In the dark side of Indian cricket lie players cruelly ignored and denied recognition by the BCCI. Some were too outspoken; others a victim of that bane—politics. This is a roster of that decades-long neglect.

The doughty Mohinder Amarnath, the only Indian batsman of his generation who had the technique to regularly employ the hook against the fastest of bowlers in an age of untra­melled short-pitched stuff, and who is also known for his many comebacks to the Indian team, was recently felicitated by the Delhi and District Cricket Association (DDCA), which also named a stand at the Ferozeshah Kotla after him. At the event, another stand was named after Bishan Singh Bedi. Unbelievably, it is only now that these legends of Ind­ian cricket have got a mark of recognition in their home ground. In some ways, the gathering, at which almost all Delhi Ranji captains were present, mar­ked the breaking of ice between the two Delhi stalwarts and the DDCA.

Both Bedi and Amarnath have captained Delhi to Ranji Trophy triumphs.

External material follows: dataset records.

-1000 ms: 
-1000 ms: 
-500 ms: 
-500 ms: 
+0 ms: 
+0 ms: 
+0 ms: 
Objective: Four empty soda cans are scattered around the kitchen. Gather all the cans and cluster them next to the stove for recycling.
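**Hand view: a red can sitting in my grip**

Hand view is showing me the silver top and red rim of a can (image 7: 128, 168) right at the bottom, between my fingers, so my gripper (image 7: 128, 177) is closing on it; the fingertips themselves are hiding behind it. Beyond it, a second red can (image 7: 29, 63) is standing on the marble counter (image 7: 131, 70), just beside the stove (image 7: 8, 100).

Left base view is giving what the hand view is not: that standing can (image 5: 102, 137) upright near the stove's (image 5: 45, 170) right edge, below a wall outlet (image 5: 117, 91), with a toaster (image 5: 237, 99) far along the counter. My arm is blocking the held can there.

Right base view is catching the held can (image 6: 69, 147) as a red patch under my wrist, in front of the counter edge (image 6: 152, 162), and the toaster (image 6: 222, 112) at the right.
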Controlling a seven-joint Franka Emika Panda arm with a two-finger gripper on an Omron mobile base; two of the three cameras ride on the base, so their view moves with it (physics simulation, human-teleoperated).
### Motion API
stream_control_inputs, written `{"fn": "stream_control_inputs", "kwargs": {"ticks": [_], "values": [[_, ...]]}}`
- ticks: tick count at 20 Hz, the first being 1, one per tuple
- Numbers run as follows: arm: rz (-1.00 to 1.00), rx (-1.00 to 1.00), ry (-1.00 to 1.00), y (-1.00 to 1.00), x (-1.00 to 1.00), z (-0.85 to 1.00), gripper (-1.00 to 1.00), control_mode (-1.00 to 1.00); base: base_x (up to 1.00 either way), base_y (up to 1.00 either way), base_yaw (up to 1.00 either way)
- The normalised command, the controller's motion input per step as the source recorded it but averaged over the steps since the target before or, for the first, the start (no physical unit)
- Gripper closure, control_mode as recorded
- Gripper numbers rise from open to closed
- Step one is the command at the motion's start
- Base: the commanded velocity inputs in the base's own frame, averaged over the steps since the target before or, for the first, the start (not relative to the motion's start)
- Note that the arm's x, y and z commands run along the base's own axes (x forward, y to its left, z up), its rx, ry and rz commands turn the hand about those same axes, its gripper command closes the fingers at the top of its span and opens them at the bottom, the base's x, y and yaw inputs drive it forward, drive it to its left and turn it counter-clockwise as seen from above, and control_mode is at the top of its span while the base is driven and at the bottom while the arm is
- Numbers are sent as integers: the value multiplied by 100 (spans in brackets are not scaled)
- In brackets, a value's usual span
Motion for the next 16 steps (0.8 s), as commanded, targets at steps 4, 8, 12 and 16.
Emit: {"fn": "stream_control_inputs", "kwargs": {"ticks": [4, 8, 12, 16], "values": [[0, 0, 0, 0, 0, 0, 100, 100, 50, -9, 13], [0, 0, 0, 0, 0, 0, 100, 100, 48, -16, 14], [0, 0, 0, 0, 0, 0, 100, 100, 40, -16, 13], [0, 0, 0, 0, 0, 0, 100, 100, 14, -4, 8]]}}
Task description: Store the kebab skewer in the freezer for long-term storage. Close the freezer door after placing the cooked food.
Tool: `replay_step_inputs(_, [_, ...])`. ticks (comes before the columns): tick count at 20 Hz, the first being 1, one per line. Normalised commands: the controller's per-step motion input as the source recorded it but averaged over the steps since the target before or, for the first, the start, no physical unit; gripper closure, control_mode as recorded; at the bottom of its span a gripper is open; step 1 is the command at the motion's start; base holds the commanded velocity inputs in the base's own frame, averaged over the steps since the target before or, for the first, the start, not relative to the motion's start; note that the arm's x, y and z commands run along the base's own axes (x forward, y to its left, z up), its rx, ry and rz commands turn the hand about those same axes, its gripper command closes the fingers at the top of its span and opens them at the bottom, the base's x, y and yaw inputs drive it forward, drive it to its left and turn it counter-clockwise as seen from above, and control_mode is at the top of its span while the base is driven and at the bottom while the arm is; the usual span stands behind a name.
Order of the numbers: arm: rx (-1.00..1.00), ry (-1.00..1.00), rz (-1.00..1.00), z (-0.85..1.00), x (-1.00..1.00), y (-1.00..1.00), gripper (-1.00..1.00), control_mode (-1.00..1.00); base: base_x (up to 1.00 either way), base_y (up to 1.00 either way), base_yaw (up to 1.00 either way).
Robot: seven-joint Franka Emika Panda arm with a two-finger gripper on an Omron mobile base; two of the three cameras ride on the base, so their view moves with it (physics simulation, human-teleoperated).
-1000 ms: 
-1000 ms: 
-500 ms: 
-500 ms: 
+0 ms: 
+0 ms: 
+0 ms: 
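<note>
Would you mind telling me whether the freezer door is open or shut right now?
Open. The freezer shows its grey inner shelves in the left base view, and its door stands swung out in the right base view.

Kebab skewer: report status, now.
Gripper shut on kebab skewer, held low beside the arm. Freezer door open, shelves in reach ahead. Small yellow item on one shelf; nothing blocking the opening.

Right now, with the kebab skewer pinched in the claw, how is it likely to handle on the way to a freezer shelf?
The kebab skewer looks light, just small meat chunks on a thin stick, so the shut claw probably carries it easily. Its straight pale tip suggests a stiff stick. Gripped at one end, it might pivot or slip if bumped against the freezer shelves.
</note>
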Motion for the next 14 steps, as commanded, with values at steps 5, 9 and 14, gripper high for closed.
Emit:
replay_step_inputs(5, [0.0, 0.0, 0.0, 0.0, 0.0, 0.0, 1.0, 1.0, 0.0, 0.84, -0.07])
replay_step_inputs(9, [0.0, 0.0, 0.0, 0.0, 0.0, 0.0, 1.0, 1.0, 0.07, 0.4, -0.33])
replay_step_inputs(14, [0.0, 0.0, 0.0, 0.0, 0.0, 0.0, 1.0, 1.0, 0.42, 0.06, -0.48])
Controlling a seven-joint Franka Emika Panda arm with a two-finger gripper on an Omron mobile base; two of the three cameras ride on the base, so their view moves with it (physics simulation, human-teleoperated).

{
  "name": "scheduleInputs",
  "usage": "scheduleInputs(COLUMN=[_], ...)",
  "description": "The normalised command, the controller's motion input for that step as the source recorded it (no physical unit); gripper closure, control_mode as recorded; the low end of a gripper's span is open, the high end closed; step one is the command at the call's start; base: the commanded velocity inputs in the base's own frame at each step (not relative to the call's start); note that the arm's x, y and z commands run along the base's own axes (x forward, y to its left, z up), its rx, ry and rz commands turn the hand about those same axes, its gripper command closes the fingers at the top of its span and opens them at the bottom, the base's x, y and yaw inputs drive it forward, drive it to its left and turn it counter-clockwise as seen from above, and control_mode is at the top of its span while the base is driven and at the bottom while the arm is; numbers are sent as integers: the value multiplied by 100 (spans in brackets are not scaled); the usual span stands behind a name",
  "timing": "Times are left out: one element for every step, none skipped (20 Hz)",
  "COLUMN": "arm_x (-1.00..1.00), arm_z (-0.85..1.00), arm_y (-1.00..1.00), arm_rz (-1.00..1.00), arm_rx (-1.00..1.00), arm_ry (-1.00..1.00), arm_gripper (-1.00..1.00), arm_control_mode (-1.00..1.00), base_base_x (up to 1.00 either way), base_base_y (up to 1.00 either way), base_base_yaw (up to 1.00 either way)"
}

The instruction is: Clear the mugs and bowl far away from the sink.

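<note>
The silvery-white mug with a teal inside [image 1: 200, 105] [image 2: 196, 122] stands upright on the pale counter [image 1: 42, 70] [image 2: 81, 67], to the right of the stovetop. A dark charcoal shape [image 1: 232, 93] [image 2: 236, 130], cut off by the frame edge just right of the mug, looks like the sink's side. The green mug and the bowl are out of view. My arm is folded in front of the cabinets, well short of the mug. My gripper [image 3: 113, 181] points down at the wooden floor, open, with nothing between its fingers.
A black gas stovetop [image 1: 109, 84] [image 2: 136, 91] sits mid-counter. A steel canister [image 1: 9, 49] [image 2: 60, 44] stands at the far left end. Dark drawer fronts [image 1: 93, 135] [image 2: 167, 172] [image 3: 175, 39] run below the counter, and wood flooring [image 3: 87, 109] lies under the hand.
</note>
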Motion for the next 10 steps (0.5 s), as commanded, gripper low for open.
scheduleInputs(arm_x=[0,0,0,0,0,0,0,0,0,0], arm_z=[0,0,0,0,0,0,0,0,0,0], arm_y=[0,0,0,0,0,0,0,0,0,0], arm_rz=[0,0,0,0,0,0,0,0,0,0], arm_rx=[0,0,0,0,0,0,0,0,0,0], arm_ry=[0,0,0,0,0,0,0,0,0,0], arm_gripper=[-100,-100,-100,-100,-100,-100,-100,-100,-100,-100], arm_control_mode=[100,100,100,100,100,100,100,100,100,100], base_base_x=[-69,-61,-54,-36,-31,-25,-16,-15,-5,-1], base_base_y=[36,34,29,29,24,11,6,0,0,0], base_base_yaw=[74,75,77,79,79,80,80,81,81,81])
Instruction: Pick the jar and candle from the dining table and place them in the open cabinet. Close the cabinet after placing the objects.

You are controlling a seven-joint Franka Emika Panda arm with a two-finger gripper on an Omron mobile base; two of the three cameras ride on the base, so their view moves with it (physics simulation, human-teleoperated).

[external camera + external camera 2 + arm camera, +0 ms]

Bedi was the pioneering captain who broke the Ranji hoodoo for Delhi in 1978-79. The illustrious left-arm spinner led the team to triumph in 1979-80 as well and after losing the next final to Bombay, Mohinder, whom Bedi had brought from Punjab to strengthen Delhi, emulated the feat in 1981-82.

However, both Bedi and Mohinder, who also represented Baroda, never got the due commensurate to their achievements and stature, either from the DDCA, Pun­jab, Baroda or the BCCI. Of course, both have been national selectors and have served as coaches of various states/nati­onal teams, and received BCCI’s C.K. Nay­­udu Award, the one-time benefit and get the Board’s monthly gratis for retired first-class/international cricketers. Also, Bedi became India’s first cricket manager in 1990. Yet Bedi and Mohinder have alw­ays been outspoken critics of cricketing matters and were seen as anti-establ­ishment. So, both the BCCI and the DDCA never gave them their rightful due, until Delhi High Court-appointed administrator of DDCA Vikaramajit Sen decided to honour them, as well as Virender Seh­wag and former India women’s skipper Anjum Chop­ra, besides Delhi Ranji captains.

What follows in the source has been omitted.